Chief Judge (Isfan'diyaaru - އިސްފަނޑިޔާރު)
- Currently: Abdullah Jameel Moosa

= High Court of the Maldives =

High court of the Republic of Maldives

The High Court of the Maldives (ދިވެހިރާއްޖޭގެ ހައިކޯޓު) is the high court of the Republic of Maldives.

== History ==
On 5 October 1980, President Maumoon Abdul Gayoom established a court in every island of the Maldives with the aim of increasing trust and established the High Court. The judges were appointed the day after the High Court was established.
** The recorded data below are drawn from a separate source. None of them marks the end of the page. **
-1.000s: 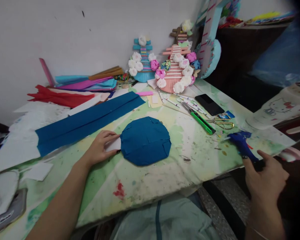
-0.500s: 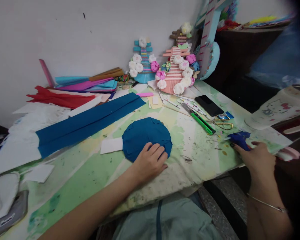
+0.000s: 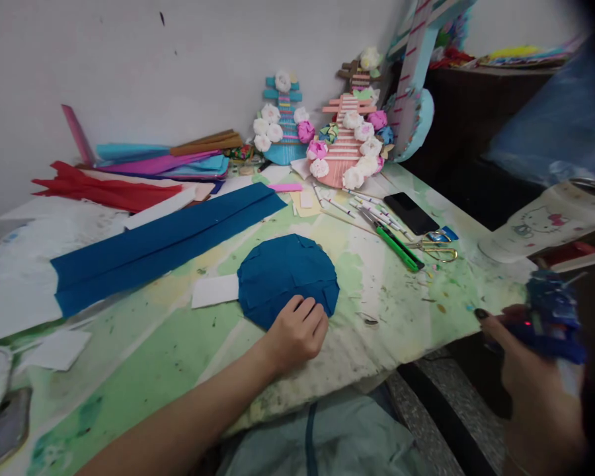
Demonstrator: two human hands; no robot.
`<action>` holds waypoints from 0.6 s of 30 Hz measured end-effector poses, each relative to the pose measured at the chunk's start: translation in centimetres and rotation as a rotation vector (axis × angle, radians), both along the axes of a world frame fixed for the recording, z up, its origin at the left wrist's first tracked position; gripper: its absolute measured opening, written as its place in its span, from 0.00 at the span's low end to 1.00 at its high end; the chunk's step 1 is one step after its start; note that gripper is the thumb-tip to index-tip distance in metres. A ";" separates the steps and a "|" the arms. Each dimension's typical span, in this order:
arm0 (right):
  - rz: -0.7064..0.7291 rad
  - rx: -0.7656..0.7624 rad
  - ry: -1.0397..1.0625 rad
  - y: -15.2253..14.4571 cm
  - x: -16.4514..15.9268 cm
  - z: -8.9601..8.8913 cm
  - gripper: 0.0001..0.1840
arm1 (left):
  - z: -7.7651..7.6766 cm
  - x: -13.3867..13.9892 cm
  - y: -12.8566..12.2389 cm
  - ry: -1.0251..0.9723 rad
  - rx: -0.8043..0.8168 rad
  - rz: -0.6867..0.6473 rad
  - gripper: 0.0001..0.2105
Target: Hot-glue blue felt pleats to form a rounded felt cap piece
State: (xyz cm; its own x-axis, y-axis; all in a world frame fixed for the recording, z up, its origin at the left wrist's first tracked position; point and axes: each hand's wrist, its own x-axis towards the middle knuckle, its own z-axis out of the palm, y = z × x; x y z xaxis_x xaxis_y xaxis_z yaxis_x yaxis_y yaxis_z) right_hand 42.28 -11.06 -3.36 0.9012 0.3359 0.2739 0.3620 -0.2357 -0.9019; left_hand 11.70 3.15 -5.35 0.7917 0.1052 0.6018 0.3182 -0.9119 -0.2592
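A rounded disc covered in dark blue crepe paper [image 3: 282, 271] lies on the table, with a white card tab [image 3: 215, 291] sticking out on its left. My left hand [image 3: 297, 334] is closed at the disc's near right edge, its fingers curled over the blue paper; the thumb is hidden. Beyond the table's right edge my right hand [image 3: 535, 377] is wrapped round a blue glue gun [image 3: 550, 317], on which a small red light glows. To the left of the disc, a long folded strip of the same blue paper [image 3: 163, 244] lies aslant.
A green utility knife [image 3: 399, 247], gold-handled scissors [image 3: 439, 251] and a black phone [image 3: 410, 213] lie right of centre. Several flower-decorated lute shapes [image 3: 344, 145] stand along the wall. A white tumbler [image 3: 540, 221] is at the right, coloured paper [image 3: 114, 188] at the left.
My right hand has lifted the glue gun off the table's right corner, moving it up and to the right. My left hand stays at the disc, its fingers curled more tightly. The view has shifted slightly.
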 end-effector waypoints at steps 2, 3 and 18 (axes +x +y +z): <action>0.201 0.067 0.184 1.2 -3.1 0.9 0.20 | 0.0 0.1 0.0 -0.048 0.026 -0.029 0.04; 0.307 0.088 0.242 1.9 -4.6 1.3 0.19 | 0.0 0.0 0.0 -0.082 0.042 -0.037 0.04; 0.990 0.143 0.370 8.1 -14.7 -0.3 0.17 | 2.6 -2.6 0.2 -0.281 0.077 0.004 0.04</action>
State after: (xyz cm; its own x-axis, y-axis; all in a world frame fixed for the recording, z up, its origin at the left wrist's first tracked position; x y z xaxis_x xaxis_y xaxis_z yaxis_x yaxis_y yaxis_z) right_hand 27.63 -2.95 -3.65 0.2800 0.9506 0.1339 0.0318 0.1302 -0.9910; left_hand 9.09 3.35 -2.79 0.5927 0.0535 0.8037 0.3909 -0.8915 -0.2290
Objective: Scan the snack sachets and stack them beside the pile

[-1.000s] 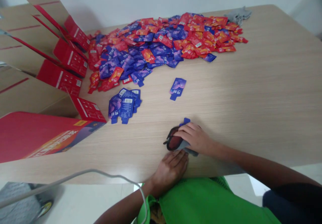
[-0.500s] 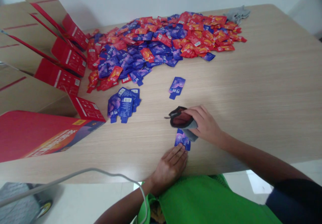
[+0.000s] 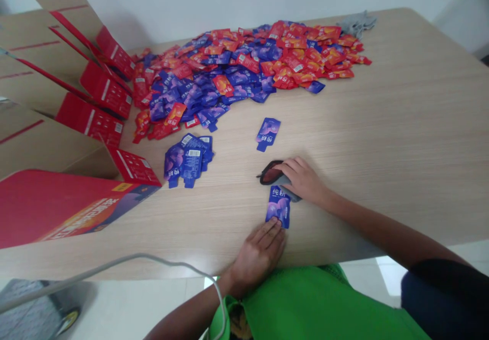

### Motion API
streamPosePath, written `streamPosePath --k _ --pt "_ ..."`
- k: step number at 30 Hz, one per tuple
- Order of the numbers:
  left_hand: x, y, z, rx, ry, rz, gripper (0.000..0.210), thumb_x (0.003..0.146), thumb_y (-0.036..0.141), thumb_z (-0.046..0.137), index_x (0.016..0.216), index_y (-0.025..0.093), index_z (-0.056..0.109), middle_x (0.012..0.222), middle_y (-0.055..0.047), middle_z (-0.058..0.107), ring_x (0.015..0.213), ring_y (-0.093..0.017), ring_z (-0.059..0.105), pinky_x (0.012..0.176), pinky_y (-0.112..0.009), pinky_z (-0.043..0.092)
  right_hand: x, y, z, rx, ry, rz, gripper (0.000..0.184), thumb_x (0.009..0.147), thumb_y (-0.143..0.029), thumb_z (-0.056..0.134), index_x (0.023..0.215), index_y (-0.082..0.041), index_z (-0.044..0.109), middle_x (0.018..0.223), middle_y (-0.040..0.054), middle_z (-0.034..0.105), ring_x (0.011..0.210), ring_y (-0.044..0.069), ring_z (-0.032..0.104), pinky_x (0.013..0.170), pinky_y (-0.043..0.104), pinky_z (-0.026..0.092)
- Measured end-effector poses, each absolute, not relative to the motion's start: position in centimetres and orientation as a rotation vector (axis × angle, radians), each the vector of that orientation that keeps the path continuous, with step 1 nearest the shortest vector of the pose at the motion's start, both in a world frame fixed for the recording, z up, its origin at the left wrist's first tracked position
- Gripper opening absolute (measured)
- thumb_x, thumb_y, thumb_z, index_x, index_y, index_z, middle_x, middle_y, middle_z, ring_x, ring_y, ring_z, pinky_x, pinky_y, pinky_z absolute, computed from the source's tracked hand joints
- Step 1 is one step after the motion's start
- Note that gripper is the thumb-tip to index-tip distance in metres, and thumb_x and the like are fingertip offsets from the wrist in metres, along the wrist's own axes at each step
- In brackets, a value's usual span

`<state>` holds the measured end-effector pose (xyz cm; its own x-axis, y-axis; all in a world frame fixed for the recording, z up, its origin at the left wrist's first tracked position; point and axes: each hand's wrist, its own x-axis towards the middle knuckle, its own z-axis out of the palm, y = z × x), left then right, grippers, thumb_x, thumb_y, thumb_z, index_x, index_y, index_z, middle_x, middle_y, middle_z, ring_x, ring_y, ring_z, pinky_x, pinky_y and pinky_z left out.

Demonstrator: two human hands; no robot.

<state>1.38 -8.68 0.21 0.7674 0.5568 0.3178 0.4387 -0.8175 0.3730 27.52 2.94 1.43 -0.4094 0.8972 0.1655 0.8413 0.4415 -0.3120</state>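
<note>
My left hand (image 3: pixel 260 252) lies flat near the table's front edge, its fingertips pressing on the lower end of a purple-blue sachet (image 3: pixel 278 208). My right hand (image 3: pixel 303 179) is closed on a grey, soft-looking piece with a black rim and a dark red inside (image 3: pixel 272 173); I cannot make out its exact kind. This piece sits at the sachet's upper end, partly over its corner. Farther back, a single purple-blue sachet (image 3: pixel 268 133) lies by itself. To the left is a small overlapping group of purple-blue sachets (image 3: pixel 191 161), some with barcodes up.
A wide heap of red and purple-blue sachets (image 3: pixel 229 70) spreads along the wall side. Open red cartons (image 3: pixel 76 202) line the left. A grey cloth (image 3: pixel 357 23) lies at the back right. A pale cable (image 3: pixel 145 256) crosses the front left.
My right hand has moved slightly up and away from me with the grey piece, uncovering the printed upper part of the sachet. My left hand has stayed in place.
</note>
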Motion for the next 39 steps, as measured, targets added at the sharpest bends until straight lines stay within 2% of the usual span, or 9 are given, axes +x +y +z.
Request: streamPosePath --k 6,10,14,18,23,26,29,34,39 --pt "3.6 -5.5 2.5 2.624 0.913 0.600 0.036 0.109 0.036 0.056 0.138 0.015 0.063 0.119 -0.012 0.074 0.111 -0.026 0.070 0.098 -0.042 0.061 32.4 4.5 2.8 -1.627 -1.946 -0.017 0.047 0.094 -0.032 0.065 0.139 -0.022 0.056 0.122 0.0149 0.063 0.112 0.037 0.054 0.101 0.058 0.046" --pt "6.2 -1.4 2.9 2.576 1.172 0.601 0.044 0.108 0.044 0.055 0.144 0.020 0.057 0.123 -0.015 0.066 0.109 -0.029 0.064 0.092 -0.044 0.058 34.6 3.1 2.6 -1.686 -1.616 -0.056 0.045 0.097 -0.046 0.061 0.136 -0.024 0.058 0.121 0.0164 0.063 0.113 0.039 0.056 0.100 0.062 0.047" --pt "8.5 1.7 1.9 2.580 1.352 0.492 0.056 0.102 0.052 0.063 0.143 0.015 0.055 0.122 -0.016 0.063 0.107 -0.032 0.062 0.089 -0.046 0.055 35.9 1.5 0.9 -1.738 -1.488 -0.033 0.045 0.096 -0.050 0.062 0.132 -0.022 0.061 0.118 0.0159 0.064 0.113 0.037 0.058 0.101 0.061 0.047" --pt "9.4 2.8 0.9 2.549 1.366 0.349 0.050 0.096 0.044 0.075 0.133 0.014 0.059 0.115 -0.015 0.064 0.106 -0.032 0.063 0.090 -0.044 0.054 36.5 0.7 -0.6 -1.767 -1.424 0.002 0.045 0.096 -0.051 0.063 0.130 -0.022 0.062 0.119 0.0151 0.065 0.115 0.036 0.059 0.103 0.060 0.047" --pt "8.5 4.2 -0.2 2.454 1.206 0.386 0.047 0.096 0.038 0.077 0.134 0.017 0.059 0.114 -0.013 0.067 0.102 -0.029 0.067 0.090 -0.042 0.057 36.3 0.8 -1.1 -1.791 -1.395 0.055 0.046 0.094 -0.053 0.063 0.128 -0.021 0.063 0.117 0.0151 0.066 0.114 0.036 0.059 0.101 0.059 0.048" --pt "7.8 5.2 0.4 2.426 1.046 0.420 0.046 0.094 0.030 0.078 0.136 0.020 0.062 0.105 -0.005 0.072 0.092 -0.022 0.070 0.084 -0.035 0.059 36.0 0.9 -1.3 -1.787 -1.405 0.076 0.045 0.095 -0.053 0.062 0.128 -0.021 0.063 0.117 0.0147 0.065 0.116 0.035 0.058 0.103 0.059 0.047" --pt "7.3 5.6 2.9 2.328 0.901 0.496 0.029 0.099 0.024 0.070 0.129 0.022 0.070 0.096 -0.002 0.071 0.084 -0.017 0.069 0.076 -0.027 0.058 35.9 0.9 -1.4 -1.778 -1.389 0.075 0.045 0.095 -0.053 0.062 0.127 -0.021 0.063 0.118 0.0142 0.065 0.115 0.035 0.058 0.104 0.059 0.046" --pt "5.3 3.3 7.8 2.221 0.652 0.687 0.024 0.109 0.028 0.056 0.116 0.030 0.079 0.104 -0.004 0.070 0.101 -0.018 0.069 0.095 -0.034 0.053 35.9 0.7 -1.3 -1.771 -1.373 0.079 0.045 0.095 -0.051 0.063 0.128 -0.021 0.062 0.118 0.0143 0.066 0.114 0.034 0.059 0.103 0.057 0.047" --pt "2.7 -0.1 6.2 2.500 0.557 0.476 0.025 0.107 0.020 0.058 0.114 0.034 0.078 0.116 -0.001 0.074 0.126 -0.019 0.064 0.109 -0.040 0.043 35.8 0.6 -1.3 -1.792 -1.409 0.074 0.044 0.095 -0.051 0.063 0.127 -0.021 0.063 0.117 0.0145 0.066 0.113 0.035 0.059 0.101 0.057 0.048"
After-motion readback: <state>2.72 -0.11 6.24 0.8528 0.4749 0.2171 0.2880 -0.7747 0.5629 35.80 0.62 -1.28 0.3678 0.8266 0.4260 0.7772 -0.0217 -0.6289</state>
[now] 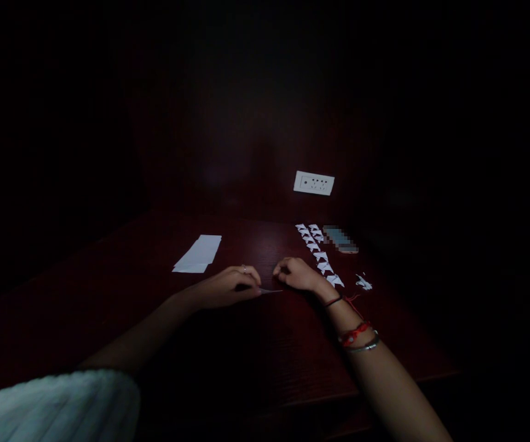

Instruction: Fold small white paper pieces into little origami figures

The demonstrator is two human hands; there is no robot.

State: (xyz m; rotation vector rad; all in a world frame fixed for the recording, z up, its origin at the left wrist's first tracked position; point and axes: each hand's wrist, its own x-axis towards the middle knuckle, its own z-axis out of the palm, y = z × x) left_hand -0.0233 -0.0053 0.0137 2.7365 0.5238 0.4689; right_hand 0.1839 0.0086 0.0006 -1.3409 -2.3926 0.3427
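Note:
My left hand (235, 286) is closed, with thumb and fingers pinching a thin white strip of paper (270, 291). The strip is seen nearly edge-on and points to the right, low over the table. A ring sits on one finger of that hand. Just beyond the strip's free end, my right hand (296, 273) hovers with loosely bent fingers, and I see nothing held in it. Beside the right hand, small folded white paper pieces (324, 267) lie in two rows running away from me. To the left rests a stack of white paper sheets (199, 253).
A phone (341, 239) with a blurred screen lies right of the folded pieces. Nearer to me is a little pile of white paper scraps (364, 282). The dark red table (246, 362) meets a wall bearing a white socket plate (313, 183). The surroundings are very dark.

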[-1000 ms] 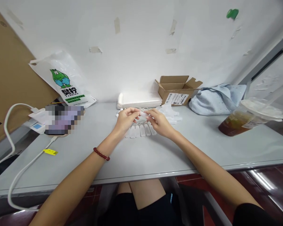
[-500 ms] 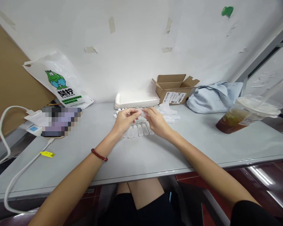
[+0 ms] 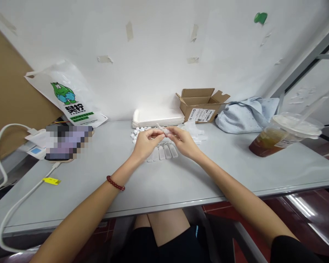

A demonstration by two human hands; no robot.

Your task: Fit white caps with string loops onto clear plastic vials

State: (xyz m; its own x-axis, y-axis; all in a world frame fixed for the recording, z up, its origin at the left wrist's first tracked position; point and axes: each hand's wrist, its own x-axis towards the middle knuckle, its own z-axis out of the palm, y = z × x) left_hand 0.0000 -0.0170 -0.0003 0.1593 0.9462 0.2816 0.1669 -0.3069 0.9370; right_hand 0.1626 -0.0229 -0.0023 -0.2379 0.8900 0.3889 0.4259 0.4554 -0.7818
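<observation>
My left hand [image 3: 147, 144] and my right hand [image 3: 184, 141] meet over the middle of the desk. Between their fingertips both pinch a small translucent white piece [image 3: 164, 130], too small to make out fully. Just below the hands lies a row of several flat, frosted clear tags [image 3: 167, 152], each with a rounded end, partly covered by the left hand. Small white round caps [image 3: 134, 134] are gathered behind my left fingers. To the right of my right hand lie some clear plastic pieces [image 3: 193, 129].
A white stack of flat packs [image 3: 157, 117] and an open cardboard box [image 3: 199, 106] stand against the wall. On the right are a light blue cloth bag [image 3: 246, 115] and a tilted drink cup [image 3: 276, 137]. A phone [image 3: 72, 142] with a white cable [image 3: 22, 199] sits left, beside a plastic bag [image 3: 68, 96].
My hands have turned slightly inward, and the small piece now shows between the fingertips at a different angle. The view has shifted slightly; nothing else has visibly moved.
</observation>
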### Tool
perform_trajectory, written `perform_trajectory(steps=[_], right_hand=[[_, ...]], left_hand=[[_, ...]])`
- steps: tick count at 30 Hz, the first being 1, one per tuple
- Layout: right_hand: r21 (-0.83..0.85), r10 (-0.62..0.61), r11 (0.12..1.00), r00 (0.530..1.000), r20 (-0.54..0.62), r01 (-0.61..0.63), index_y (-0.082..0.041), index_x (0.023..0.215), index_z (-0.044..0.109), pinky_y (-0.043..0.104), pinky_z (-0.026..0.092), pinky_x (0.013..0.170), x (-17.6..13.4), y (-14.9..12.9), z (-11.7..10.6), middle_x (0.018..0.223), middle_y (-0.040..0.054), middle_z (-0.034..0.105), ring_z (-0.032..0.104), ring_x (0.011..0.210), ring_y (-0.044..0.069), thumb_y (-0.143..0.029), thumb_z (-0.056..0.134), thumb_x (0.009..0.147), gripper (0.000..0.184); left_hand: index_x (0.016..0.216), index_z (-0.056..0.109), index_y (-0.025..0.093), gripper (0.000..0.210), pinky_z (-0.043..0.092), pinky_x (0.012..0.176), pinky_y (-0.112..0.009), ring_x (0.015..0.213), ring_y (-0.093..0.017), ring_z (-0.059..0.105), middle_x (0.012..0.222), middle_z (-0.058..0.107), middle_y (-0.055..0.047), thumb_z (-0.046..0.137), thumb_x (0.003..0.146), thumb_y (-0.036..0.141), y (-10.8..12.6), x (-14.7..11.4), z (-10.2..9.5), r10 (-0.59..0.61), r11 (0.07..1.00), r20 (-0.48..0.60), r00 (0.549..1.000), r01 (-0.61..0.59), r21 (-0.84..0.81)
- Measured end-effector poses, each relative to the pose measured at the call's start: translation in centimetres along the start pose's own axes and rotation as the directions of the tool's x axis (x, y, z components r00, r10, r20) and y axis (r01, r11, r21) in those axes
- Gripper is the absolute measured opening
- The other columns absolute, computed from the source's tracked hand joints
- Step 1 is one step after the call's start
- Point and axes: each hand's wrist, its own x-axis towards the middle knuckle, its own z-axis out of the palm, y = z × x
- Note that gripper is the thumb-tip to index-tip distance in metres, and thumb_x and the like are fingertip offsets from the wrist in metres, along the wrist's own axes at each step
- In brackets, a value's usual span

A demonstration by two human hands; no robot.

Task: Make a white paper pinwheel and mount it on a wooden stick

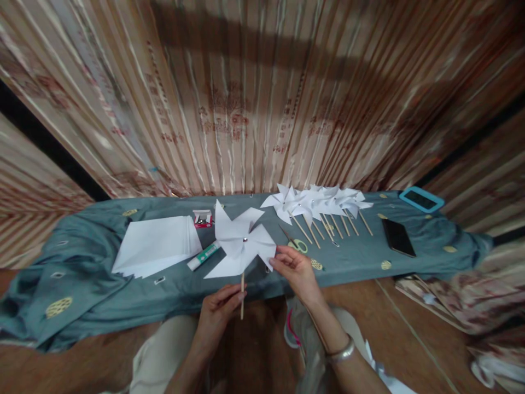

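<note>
A white paper pinwheel (246, 241) with a pin at its centre faces me, upright on a thin wooden stick. My left hand (221, 303) is closed round the stick below the blades. With thumb and fingers, my right hand (296, 269) pinches the tip of the pinwheel's right blade. Just left of the blades lies a green and white glue stick (204, 256). Behind it sits a small open red box (203, 219) with little metal pieces inside. Scissors (298, 245) with light green handles lie beyond my right hand.
A stack of white paper (158, 246) lies at the left of the cloth-covered table (98, 295). Several finished pinwheels (314, 202) lie in an overlapping row at the back right. A black phone (397, 237) and a blue-framed device (421, 200) are at the right end. Curtains (246, 98) hang behind.
</note>
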Motion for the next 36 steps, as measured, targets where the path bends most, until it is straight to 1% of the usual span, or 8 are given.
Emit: perform_trajectory(steps=[11,17,19,25,28,31,33,36], right_hand=[[0.001,0.132,0.991,0.982,0.134,-0.133,-0.018,0.063,0.064,0.021,0.040,0.049,-1.6,-0.3,2.8,0.052,-0.0030,0.063,0.054,0.049,0.009,-0.052,0.082,0.056,0.039],[0.022,0.143,0.988,0.962,0.234,-0.152,-0.017,0.069,0.068,0.021,0.042,0.051,-2.6,0.2,4.2,0.058,0.0002,0.068,0.058,0.052,0.010,-0.052,0.078,0.064,0.037],[0.003,0.157,0.986,0.930,0.333,-0.168,-0.016,0.074,0.070,0.019,0.042,0.051,-3.1,0.2,4.7,0.061,0.0007,0.069,0.059,0.053,0.009,-0.051,0.075,0.068,0.036],[-0.111,0.257,0.964,0.731,0.632,-0.242,-0.017,0.080,0.071,0.021,0.048,0.058,-4.0,-1.6,3.5,0.067,0.0004,0.071,0.060,0.055,0.008,-0.047,0.074,0.072,0.032],[-0.075,0.178,0.984,0.850,0.496,-0.162,-0.019,0.081,0.072,0.022,0.048,0.053,-2.9,-2.7,1.1,0.063,0.0001,0.070,0.060,0.053,0.010,-0.046,0.074,0.073,0.029],[-0.062,-0.040,0.997,0.993,0.113,0.047,-0.020,0.078,0.071,0.025,0.049,0.054,-1.2,-2.9,-1.0,0.061,0.0012,0.069,0.061,0.054,0.013,-0.046,0.075,0.070,0.028],[-0.155,-0.182,0.974,0.980,-0.082,0.168,-0.021,0.085,0.072,0.030,0.052,0.066,-0.3,-2.4,-1.8,0.074,0.0043,0.074,0.066,0.068,0.016,-0.042,0.076,0.070,0.026],[-0.319,-0.321,0.910,0.936,-0.144,0.263,-0.023,0.102,0.070,0.036,0.050,0.083,0.3,-1.7,-2.0,0.099,0.0072,0.074,0.066,0.084,0.018,-0.033,0.074,0.073,0.031]], left_hand=[[0.073,0.081,0.022,0.027,0.052,0.071,-0.030,0.075,-0.021,0.063,0.077,0.073,-0.005,0.082,0.052,0.038,0.4,0.1,0.2,0.026,0.999,-0.037,0.999,-0.025,0.025],[0.074,0.081,0.020,0.025,0.052,0.075,-0.031,0.077,-0.022,0.065,0.075,0.073,-0.005,0.080,0.057,0.038,0.4,0.1,0.1,0.064,0.998,0.022,0.998,-0.064,0.010],[0.072,0.081,0.020,0.026,0.052,0.074,-0.031,0.075,-0.023,0.065,0.071,0.073,-0.005,0.079,0.056,0.039,0.5,0.1,0.1,0.050,0.999,0.019,0.999,-0.050,0.010],[0.072,0.081,0.021,0.028,0.054,0.073,-0.033,0.079,-0.026,0.068,0.087,0.077,-0.008,0.081,0.050,0.039,1.0,-0.1,-0.2,-0.010,1.000,-0.032,0.999,0.010,-0.007],[0.072,0.081,0.023,0.025,0.054,0.075,-0.032,0.080,-0.024,0.067,0.083,0.076,-0.007,0.081,0.052,0.038,1.1,-0.2,0.0,-0.005,1.000,-0.035,0.999,0.006,0.016],[0.070,0.081,0.024,0.024,0.053,0.078,-0.032,0.083,-0.024,0.067,0.080,0.076,-0.007,0.082,0.050,0.038,1.0,-0.3,0.2,0.010,1.000,-0.023,1.000,-0.010,0.017],[0.072,0.081,0.024,0.026,0.054,0.077,-0.033,0.082,-0.025,0.067,0.081,0.077,-0.008,0.082,0.050,0.038,0.9,-0.3,0.4,0.001,1.000,-0.003,1.000,-0.001,0.025],[0.072,0.081,0.023,0.026,0.054,0.076,-0.033,0.081,-0.026,0.067,0.081,0.077,-0.009,0.082,0.051,0.039,0.8,-0.3,0.5,0.001,0.999,0.031,1.000,-0.002,0.043]])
The High Court was previously the highest court in the country until the ratification of the 2008 Constitution which lead to the creation of the Supreme Court of the Maldives.

== Judges ==
Under Article 27 of the Maldives Court Act, the High Court has 11 judges:

- Abdulla Jameel Moosa
- Hussain Mazeed
- Hassan Shafeeu
- Fathimath Farheezaa
- Huzaifaa Mohamed
- Dheebaanaz Fahmee
- Mohamed Shaneez Abdulla
- Abdul Maaniu Hussain
- Ibrahim Mahir
- Ismail Shafeeu
- Abdul Raoof Ibrahim

== Notable rulings ==
- The High Court ruled that Aishath Rasheed was wrongfully dismissed from her job at Maldives Police Services and ruled that she were to be reinstated along with six months salary in compensation for losses incurred.